* [ASSIGNMENT]: Copy all lines in the material holding the string "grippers".

* [INFORMATION SUPPLIED]:
%%

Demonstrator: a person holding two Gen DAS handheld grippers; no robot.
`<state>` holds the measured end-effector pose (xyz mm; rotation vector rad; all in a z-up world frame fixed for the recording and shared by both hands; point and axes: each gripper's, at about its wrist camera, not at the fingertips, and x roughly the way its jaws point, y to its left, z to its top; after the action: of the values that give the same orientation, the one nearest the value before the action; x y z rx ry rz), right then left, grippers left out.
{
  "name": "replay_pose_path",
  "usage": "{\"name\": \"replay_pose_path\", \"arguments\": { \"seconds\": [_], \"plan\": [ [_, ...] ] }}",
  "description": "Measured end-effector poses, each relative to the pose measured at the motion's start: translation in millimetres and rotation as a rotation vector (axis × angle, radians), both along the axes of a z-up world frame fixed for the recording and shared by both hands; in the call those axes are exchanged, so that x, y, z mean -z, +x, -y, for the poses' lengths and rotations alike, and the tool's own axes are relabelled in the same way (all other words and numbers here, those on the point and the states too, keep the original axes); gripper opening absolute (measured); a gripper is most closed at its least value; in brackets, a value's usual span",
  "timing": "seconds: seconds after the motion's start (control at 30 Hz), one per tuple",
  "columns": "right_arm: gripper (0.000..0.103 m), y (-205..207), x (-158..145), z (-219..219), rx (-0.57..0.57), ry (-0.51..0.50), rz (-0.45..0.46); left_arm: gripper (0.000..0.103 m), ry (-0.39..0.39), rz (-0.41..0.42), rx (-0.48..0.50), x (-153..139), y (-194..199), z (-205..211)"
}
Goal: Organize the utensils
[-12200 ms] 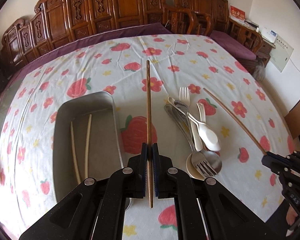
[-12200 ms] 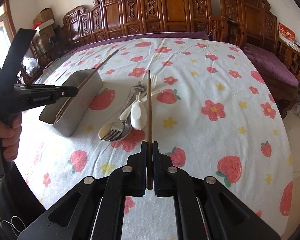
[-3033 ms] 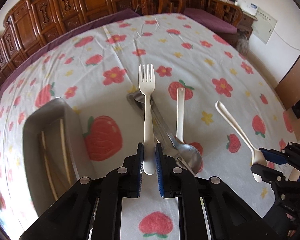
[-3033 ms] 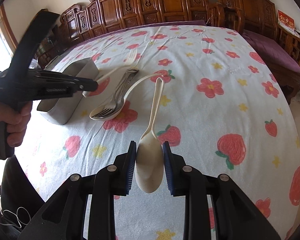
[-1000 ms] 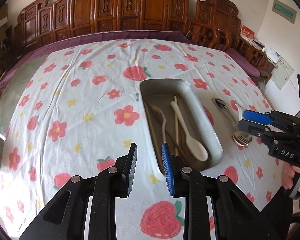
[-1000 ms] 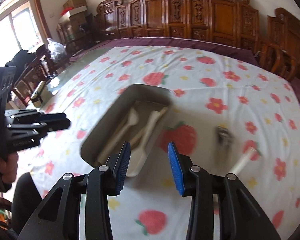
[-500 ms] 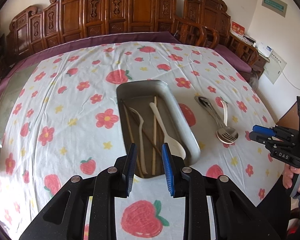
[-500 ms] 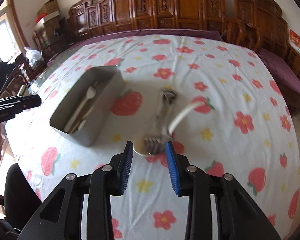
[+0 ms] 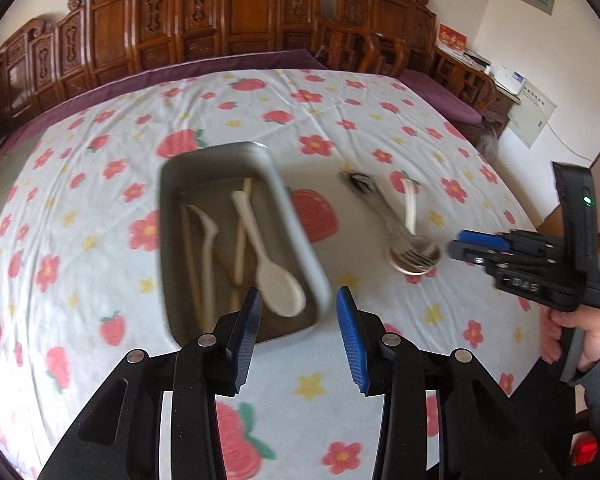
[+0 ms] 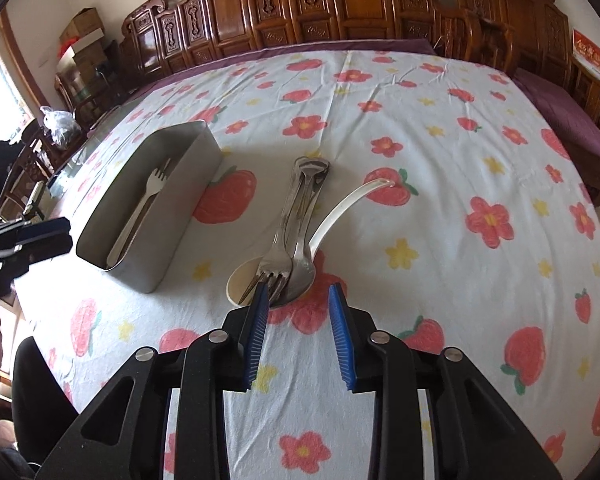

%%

* [RESPONSE TO THE TASK]:
Demonstrator: a person holding two Gen DAS handheld grippers; no robot.
`<state>` holds the measured end-effector pose (xyz mm; rotation vector rad; all in a z-up world frame fixed for the recording and shared by both hands; point and axes: each gripper's, at about its wrist camera, not at the fingertips, and x roughly the way its jaws point, y to its left, z to its top; after the action: of the values that give the same orientation, the one nearest the value before the action; x y z rx ry rz), right then left, grippers left out.

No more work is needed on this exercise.